Description of Secondary Activities/Projects
Although officially assigned as a Rural Health and Sanitation Volunteer, Mr. Barned-Smith worked on a variety of secondary projects. Mr. Barned-Smith educated Americans about Paraguayan culture and life through a variety of methods – the most important being his blog, www.sinjininparaguay.blogspot.com. (THAT'S YOU GUYS!) A journalist by training, Mr. Barned-Smith shared stories and photos about his work, the people of his site, his travel experiences, and the challenges and adventures of his service. During his two years in Paraguay, Mr. Barned-Smith’s blog received close to 9,000 visits from 86 different countries. He wrote several articles for stateside newspapers and blogs concerning Paraguay’s history and culture, including The Philadelphia Inquirer. (COMING OUT IN THREE WEEKS...) On a visit home, he also gave presentations on Paraguayan culture and Peace Corps’ mission.
In an effort to promote more sustainable and profitable agriculture, Mr. Barned-Smith hosted a workshop in Potrero Pucú on the cultivation of natural Paraguayan yuyos, or herbs.
Mr. Barned-Smith taught English as a Second Language classes during his service to the community’s teenagers. He used the classes to increase the students’ knowledge of the language and American culture by sharing food and stories from the United States. Mr. Barned-Smith organized activities to raise cultural awareness of the United States with members of the community as well. Outside of the school, he celebrated holidays such as Thanksgiving with foods traditionally consumed by people in the United States.
Mr. Barned-Smith also helped the students of his school construct a World Map. Over the course of several weeks, he taught geography and mapmaking, which culminated in a wall sized map that adorned one of the school’s exterior walls. He also helped paint two other maps in other volunteers’ communities.
Language Skills
Mr.
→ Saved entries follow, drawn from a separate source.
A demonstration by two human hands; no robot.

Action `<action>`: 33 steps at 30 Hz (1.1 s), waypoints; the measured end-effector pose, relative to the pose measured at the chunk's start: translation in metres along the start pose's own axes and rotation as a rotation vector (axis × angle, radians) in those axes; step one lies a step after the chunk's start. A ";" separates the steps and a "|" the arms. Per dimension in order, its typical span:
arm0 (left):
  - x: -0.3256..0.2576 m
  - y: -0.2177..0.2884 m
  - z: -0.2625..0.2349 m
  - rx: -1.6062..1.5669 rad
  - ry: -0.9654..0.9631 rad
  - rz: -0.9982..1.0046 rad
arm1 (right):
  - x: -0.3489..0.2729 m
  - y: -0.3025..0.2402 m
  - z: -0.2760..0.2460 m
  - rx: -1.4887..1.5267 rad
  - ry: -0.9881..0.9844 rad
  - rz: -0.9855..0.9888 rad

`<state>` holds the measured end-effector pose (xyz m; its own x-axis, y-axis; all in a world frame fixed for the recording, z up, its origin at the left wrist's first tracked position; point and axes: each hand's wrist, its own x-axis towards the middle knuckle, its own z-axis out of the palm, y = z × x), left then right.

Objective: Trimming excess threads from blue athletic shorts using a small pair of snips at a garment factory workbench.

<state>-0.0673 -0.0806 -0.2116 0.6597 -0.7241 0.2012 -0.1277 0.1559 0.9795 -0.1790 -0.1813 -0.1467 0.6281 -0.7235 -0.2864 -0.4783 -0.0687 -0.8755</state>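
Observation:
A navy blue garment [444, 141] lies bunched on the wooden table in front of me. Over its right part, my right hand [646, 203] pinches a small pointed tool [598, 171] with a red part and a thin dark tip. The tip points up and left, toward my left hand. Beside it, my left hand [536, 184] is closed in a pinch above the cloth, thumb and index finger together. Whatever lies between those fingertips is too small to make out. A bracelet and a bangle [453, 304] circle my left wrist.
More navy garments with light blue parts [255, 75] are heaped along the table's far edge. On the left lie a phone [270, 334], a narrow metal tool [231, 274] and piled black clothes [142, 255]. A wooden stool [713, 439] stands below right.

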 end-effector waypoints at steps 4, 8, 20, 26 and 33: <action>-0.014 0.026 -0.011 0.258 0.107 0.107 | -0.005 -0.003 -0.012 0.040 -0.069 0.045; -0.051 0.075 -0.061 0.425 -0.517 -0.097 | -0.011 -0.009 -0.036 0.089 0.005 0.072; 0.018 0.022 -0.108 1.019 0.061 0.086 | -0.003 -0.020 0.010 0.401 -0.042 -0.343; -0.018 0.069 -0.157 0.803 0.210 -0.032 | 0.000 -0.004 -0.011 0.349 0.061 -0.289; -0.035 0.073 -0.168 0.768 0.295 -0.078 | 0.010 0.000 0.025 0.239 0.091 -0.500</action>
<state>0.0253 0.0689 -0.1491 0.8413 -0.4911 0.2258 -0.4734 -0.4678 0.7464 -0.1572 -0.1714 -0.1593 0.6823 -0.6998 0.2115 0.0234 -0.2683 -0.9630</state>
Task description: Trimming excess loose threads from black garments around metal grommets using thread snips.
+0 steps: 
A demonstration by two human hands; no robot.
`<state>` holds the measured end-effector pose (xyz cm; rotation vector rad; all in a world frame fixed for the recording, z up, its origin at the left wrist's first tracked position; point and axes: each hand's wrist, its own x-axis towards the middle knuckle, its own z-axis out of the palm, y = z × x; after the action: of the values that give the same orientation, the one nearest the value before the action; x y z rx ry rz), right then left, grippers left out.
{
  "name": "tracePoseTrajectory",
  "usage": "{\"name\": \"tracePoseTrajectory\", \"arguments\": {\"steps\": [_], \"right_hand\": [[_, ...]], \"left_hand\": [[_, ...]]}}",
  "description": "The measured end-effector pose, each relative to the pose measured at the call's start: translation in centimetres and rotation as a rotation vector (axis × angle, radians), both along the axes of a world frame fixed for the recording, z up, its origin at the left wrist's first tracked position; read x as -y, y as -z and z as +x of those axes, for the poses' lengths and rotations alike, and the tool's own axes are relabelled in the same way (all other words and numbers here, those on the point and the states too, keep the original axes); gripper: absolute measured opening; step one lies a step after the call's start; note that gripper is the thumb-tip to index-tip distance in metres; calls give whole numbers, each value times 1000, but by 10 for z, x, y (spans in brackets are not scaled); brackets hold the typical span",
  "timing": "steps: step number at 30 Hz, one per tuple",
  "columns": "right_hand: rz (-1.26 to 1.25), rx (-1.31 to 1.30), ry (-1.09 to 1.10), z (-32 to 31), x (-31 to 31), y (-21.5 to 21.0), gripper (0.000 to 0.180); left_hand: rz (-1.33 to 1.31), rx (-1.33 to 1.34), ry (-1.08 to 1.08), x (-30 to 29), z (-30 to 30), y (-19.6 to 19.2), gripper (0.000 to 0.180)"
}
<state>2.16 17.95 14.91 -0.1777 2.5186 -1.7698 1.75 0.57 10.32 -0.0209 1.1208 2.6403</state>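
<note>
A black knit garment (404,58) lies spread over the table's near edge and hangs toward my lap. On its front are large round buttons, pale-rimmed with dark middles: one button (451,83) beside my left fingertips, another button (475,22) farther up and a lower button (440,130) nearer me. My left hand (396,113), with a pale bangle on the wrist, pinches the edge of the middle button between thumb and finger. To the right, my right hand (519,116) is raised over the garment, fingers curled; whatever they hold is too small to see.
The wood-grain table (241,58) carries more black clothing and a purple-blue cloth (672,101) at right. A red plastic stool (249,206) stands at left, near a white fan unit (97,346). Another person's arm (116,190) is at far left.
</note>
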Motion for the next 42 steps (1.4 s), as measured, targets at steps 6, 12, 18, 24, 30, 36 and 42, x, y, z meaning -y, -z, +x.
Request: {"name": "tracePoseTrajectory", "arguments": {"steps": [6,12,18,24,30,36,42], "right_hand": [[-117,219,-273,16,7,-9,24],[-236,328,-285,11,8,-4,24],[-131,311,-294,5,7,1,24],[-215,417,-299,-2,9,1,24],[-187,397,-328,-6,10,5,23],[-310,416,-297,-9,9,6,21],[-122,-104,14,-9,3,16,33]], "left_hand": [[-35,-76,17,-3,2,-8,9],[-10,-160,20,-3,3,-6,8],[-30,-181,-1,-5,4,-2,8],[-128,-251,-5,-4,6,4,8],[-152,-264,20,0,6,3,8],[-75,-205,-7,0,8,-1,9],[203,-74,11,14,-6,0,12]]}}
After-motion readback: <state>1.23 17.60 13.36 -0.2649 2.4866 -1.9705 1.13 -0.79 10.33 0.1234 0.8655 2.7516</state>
Barned-Smith achieved an Advanced High competency level in Spanish during his service and used Spanish in his work at school, with his colleagues, Paraguayan community contacts, and in daily life. In addition, Mr. Barned-Smith achieved an Advanced Low competency level in Guarani, Paraguay’s indigenous language spoken by more than 90% of the country. As with Spanish, he spoke Guaraní regularly while traveling, teaching, shopping, and communicating with members of his rural community.
Mr. Barned-Smith completed his Peace Corps service in Paraguay on April 15th, 2012.
Awesome, Sinjin! I never added up all the stuff you did before. I hope you're proud of your accomplishments. I am.